TASK INPUTS:
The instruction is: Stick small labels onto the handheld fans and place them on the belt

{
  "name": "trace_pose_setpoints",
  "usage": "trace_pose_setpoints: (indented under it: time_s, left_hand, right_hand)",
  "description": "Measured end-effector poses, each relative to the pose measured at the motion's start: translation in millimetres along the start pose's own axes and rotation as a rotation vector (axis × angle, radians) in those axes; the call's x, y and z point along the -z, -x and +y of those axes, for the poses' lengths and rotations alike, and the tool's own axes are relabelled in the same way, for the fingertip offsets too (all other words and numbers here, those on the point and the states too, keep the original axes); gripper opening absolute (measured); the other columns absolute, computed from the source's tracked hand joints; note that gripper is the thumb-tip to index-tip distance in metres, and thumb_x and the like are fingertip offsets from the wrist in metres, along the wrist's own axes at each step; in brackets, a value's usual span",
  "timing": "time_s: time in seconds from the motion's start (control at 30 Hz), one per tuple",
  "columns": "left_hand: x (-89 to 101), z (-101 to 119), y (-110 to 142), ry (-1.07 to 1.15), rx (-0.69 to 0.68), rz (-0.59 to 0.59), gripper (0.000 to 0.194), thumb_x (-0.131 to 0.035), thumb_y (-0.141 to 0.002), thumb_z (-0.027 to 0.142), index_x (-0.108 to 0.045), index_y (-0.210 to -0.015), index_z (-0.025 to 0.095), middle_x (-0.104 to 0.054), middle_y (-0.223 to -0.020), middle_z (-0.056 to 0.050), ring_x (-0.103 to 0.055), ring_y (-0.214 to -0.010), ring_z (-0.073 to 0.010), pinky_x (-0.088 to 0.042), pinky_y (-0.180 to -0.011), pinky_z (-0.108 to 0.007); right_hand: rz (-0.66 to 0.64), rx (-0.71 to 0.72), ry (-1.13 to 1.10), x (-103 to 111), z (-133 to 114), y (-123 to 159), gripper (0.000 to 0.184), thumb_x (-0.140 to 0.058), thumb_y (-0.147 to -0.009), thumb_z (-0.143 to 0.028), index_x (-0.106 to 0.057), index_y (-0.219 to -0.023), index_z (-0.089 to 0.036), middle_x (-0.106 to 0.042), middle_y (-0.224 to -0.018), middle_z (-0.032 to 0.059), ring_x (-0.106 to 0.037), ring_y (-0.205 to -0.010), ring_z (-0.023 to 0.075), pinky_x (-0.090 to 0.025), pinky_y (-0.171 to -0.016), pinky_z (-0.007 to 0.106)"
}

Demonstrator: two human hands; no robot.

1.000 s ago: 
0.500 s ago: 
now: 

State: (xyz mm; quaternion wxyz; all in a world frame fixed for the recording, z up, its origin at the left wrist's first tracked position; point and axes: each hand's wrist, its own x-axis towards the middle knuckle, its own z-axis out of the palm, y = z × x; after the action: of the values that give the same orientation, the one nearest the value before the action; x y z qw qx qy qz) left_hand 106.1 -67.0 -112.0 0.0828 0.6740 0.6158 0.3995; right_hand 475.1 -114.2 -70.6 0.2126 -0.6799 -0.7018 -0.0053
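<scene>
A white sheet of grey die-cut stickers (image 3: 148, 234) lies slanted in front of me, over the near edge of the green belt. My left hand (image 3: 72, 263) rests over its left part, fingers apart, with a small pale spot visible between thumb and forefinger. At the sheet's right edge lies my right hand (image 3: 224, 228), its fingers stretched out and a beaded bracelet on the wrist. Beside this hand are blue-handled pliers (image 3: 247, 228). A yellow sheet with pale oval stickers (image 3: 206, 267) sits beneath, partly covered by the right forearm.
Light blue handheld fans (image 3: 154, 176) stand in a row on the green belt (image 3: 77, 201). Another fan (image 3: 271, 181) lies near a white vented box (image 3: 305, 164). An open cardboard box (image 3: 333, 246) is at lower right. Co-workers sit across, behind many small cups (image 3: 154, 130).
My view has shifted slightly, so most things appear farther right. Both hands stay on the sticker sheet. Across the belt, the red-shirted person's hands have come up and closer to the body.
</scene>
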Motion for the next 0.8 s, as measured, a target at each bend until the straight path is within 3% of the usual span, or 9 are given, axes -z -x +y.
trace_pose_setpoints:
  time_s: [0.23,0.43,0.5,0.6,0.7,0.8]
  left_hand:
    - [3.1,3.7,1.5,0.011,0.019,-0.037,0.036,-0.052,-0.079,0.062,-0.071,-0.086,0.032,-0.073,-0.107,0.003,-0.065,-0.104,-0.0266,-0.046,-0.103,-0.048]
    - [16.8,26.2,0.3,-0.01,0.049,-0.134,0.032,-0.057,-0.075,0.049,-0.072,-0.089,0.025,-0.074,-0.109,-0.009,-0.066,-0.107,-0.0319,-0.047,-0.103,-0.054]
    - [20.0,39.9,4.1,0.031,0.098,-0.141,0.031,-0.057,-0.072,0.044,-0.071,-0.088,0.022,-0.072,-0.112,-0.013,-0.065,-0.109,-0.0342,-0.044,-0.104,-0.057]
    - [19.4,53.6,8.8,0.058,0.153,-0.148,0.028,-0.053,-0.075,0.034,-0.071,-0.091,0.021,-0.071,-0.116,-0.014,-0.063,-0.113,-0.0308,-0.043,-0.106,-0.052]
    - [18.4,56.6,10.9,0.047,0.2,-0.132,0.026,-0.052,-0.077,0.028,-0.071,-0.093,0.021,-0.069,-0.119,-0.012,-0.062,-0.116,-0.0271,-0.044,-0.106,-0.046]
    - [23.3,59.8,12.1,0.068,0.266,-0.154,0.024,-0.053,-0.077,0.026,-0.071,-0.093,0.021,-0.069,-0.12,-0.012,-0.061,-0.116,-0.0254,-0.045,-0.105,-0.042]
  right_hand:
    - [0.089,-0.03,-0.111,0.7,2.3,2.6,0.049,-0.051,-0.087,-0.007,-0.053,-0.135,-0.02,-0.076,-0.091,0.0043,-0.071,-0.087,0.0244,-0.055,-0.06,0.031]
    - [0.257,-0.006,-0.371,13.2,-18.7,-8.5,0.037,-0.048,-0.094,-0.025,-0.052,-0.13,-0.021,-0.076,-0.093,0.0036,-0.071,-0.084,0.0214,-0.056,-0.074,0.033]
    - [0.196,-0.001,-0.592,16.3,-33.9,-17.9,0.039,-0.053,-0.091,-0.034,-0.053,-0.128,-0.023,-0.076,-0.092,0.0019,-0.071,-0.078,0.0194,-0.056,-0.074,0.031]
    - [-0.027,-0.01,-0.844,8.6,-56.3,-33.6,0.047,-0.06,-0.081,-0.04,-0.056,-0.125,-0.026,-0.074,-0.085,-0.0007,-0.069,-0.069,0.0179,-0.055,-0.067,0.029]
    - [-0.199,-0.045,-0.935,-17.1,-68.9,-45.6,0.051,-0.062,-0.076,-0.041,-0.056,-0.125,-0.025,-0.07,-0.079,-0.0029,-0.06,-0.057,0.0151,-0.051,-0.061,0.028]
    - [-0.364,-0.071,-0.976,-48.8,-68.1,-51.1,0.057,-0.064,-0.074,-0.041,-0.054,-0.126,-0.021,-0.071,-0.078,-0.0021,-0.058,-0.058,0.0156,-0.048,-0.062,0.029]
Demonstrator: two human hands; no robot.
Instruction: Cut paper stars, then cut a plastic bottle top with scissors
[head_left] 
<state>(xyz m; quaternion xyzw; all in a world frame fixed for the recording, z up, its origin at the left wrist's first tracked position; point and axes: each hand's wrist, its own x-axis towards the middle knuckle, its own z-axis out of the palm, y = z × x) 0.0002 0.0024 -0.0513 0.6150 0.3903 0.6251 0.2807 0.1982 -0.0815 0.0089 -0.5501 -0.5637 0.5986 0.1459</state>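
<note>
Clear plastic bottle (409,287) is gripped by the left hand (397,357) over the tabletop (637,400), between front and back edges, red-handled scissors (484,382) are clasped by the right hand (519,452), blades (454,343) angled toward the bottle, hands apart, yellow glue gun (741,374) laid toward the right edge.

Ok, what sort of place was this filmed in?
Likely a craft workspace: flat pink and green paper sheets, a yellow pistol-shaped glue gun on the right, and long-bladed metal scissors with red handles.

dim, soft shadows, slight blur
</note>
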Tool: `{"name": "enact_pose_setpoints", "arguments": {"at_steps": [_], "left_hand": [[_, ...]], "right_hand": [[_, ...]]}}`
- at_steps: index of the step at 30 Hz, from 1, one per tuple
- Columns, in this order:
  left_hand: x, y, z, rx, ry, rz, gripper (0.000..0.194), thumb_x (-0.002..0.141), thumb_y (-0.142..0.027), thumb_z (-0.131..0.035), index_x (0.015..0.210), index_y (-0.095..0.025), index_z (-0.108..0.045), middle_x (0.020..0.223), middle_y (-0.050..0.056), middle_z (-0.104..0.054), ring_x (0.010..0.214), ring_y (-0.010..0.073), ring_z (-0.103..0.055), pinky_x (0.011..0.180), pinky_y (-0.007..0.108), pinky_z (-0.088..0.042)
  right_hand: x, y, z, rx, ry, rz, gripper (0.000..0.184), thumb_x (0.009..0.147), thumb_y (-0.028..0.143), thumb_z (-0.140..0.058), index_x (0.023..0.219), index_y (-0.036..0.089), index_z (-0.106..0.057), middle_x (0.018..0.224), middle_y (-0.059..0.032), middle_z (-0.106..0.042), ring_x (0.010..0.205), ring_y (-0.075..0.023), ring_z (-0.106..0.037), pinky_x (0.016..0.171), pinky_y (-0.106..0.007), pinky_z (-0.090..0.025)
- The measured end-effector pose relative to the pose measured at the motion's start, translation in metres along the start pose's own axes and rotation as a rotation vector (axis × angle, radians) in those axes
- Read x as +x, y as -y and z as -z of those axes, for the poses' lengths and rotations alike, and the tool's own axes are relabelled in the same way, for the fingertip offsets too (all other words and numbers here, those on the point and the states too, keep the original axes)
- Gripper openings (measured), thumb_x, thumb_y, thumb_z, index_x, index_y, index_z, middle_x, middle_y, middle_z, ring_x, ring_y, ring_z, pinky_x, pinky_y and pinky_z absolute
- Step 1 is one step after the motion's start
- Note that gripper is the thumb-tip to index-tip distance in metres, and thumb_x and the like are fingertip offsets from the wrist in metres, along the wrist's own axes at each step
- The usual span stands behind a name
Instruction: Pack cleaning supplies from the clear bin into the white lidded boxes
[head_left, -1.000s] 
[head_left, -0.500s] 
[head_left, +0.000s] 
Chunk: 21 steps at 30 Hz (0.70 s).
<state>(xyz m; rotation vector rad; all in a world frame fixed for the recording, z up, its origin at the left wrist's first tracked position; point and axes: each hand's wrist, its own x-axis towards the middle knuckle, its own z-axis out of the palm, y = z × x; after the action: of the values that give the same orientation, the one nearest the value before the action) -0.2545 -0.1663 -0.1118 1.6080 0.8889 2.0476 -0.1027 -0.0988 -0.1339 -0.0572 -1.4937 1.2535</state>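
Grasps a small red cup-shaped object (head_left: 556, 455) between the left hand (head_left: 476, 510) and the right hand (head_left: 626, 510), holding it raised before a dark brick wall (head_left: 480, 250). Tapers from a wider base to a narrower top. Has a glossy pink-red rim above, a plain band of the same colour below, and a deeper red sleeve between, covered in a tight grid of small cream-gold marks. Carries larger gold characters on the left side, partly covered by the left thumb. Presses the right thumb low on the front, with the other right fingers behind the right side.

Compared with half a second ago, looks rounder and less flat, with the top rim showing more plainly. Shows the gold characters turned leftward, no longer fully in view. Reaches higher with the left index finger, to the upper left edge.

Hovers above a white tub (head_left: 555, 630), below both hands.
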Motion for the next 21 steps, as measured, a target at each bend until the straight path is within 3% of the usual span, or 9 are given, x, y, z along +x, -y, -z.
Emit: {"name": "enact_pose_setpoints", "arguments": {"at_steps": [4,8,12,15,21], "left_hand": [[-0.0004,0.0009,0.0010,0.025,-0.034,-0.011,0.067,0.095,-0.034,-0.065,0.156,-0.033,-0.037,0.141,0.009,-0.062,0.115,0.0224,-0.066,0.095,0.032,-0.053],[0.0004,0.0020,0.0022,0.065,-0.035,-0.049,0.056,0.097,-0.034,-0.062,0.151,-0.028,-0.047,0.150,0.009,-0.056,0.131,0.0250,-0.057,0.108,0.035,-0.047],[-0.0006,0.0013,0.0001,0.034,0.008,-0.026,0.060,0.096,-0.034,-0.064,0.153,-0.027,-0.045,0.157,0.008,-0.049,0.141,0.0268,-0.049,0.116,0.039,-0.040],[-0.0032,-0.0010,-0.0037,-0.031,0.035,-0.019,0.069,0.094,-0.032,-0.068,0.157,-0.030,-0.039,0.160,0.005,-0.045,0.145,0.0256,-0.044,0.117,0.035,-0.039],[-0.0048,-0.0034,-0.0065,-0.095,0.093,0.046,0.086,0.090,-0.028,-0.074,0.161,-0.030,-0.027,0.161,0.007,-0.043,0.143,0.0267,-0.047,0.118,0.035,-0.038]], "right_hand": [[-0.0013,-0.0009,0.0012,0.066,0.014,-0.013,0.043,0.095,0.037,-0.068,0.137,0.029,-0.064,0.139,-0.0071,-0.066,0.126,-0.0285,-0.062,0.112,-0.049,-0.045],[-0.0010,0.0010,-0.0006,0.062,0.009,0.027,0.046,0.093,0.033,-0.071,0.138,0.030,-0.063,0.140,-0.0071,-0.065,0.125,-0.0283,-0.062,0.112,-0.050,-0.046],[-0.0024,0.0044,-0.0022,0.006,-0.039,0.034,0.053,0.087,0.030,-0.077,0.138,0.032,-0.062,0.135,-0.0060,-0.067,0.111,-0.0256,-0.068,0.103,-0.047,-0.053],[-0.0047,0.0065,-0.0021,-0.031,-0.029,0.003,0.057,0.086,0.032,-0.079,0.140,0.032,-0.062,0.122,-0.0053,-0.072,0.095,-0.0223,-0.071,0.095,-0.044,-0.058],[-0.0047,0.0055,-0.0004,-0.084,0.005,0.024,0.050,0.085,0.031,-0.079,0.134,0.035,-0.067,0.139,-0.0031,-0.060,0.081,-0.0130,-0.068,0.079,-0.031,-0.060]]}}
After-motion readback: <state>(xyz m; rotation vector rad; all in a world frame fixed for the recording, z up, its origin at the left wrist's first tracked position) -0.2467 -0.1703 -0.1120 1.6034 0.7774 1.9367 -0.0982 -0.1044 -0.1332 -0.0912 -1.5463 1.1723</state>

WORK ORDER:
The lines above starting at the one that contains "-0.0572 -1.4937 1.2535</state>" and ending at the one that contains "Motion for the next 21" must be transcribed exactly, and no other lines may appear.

SOLUTION:
<state>(xyz m; rotation vector rad; all in a world frame fixed for the recording, z up, its origin at the left wrist's first tracked position; point and axes: each hand's wrist, its own x-axis towards the middle knuckle, its own z-axis out of the palm, y = z × x; after the action: of the values that give the same orientation, the one nearest the value before the action) -0.2545 -0.1663 -0.1118 1.6080 0.8889 2.0476 -0.1027 -0.0988 -0.1339 -0.0572 -1.4937 1.2535</state>
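Grasps a small red cup-shaped object (head_left: 556, 455) between the left hand (head_left: 476, 510) and the right hand (head_left: 626, 510), holding it raised before a dark brick wall (head_left: 480, 250). Tapers from a wider base to a narrower top. Has a glossy pink-red rim above, a plain band of the same colour below, and a deeper red sleeve between, covered in a tight grid of small cream-gold marks. Carries larger gold characters on the left side, partly covered by the left thumb. Presses the right thumb low on the front, with the other right fingers behind the right side.

Compared with half a second ago, looks rounder and less flat, with the top rim showing more plainly. Shows the gold characters turned leftward, no longer fully in view. Reaches higher with the left index finger, to the upper left edge.

Hovers above a white tub (head_left: 555, 630), below both hands.
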Motion for the next 21 steps, as measured, a target at each bend until the straight path is within 3% of the usual span, or 9 are given, x, y, z along +x, -y, -z.

That finishes the exercise.